• SOURCE DATA
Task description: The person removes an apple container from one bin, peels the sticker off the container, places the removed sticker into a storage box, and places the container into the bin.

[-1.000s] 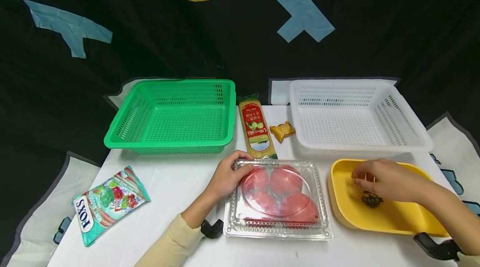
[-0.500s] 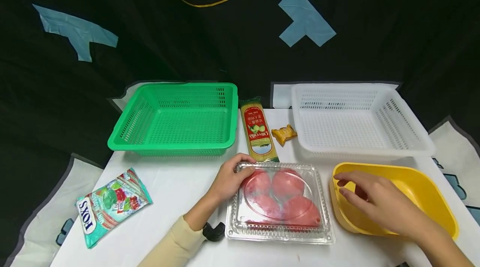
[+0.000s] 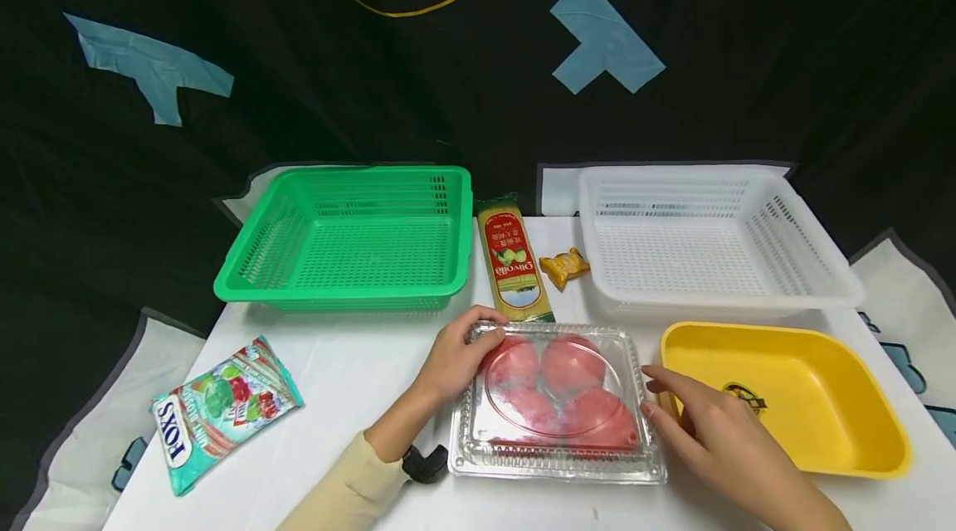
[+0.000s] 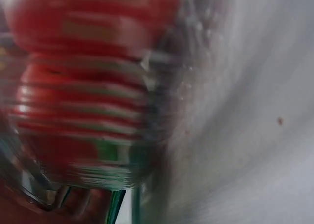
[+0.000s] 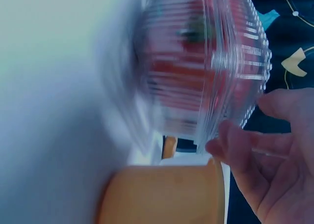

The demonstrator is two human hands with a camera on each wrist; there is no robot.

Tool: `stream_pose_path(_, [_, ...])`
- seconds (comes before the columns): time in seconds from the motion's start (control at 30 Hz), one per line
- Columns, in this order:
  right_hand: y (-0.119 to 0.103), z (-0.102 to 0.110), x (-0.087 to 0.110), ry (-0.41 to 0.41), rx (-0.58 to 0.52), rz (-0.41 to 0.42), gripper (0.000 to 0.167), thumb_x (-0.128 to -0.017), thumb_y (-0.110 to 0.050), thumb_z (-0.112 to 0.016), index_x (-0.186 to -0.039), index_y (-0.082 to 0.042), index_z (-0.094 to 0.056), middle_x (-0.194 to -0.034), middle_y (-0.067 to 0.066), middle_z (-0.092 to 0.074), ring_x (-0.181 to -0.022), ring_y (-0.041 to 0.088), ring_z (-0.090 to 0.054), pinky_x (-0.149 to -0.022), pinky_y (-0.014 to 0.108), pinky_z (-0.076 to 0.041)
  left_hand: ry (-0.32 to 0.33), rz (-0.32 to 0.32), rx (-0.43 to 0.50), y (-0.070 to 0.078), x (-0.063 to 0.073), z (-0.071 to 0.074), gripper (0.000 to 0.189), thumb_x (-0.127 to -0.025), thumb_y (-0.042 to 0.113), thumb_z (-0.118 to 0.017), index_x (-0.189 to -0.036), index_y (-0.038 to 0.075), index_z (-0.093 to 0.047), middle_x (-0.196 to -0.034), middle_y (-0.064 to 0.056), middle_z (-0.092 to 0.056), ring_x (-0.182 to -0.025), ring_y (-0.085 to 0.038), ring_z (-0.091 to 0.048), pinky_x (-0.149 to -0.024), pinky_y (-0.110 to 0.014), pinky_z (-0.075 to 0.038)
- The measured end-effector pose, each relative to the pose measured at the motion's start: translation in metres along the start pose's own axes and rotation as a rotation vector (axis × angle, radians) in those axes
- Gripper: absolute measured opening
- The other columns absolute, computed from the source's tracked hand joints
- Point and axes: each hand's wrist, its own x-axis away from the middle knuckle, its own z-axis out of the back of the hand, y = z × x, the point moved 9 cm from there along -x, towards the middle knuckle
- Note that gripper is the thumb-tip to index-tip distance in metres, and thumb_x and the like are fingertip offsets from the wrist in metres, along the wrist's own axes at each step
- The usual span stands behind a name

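A clear plastic clamshell box [image 3: 560, 398] holding several red tomatoes [image 5: 184, 69] sits at the front middle of the table. My left hand [image 3: 456, 357] grips its far left corner, with the thumb over the lid and the fingers round the rim; most of that hand is hidden in the left wrist view. At the box's right side is my right hand [image 3: 717, 431], its fingers spread and slightly bent. In the right wrist view, those fingertips [image 5: 216, 148] are right at the ribbed rim. Through the left wrist camera the tomatoes look blurred [image 4: 83, 96].
A yellow tub [image 3: 829, 398] stands just right of the right hand. Behind are a green basket [image 3: 373, 253], a white basket [image 3: 675, 257], a spaghetti pack [image 3: 514, 261] and a small golden wrapped snack [image 3: 564, 267]. A FOX'S candy bag [image 3: 224, 415] lies at left.
My right hand has come out of the yellow tub and moved left to the box's right edge. The left hand keeps its place on the box.
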Motion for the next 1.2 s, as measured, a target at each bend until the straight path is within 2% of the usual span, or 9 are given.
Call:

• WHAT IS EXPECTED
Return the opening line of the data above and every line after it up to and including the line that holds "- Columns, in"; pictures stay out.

• RESPONSE
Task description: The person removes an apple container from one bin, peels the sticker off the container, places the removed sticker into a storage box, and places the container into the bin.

[-1.000s] 
[-0.500s] 
[+0.000s] 
[+0.000s] 
[+0.000s] 

The demonstrator is two human hands with a camera on each wrist; there is no robot.

Tool: `stream_pose_path(_, [_, ...])`
- seconds (comes before the columns): time in seconds from the motion's start (control at 30 Hz), one per line
- Columns, in this order:

Nothing remains to be done, and the exercise is complete.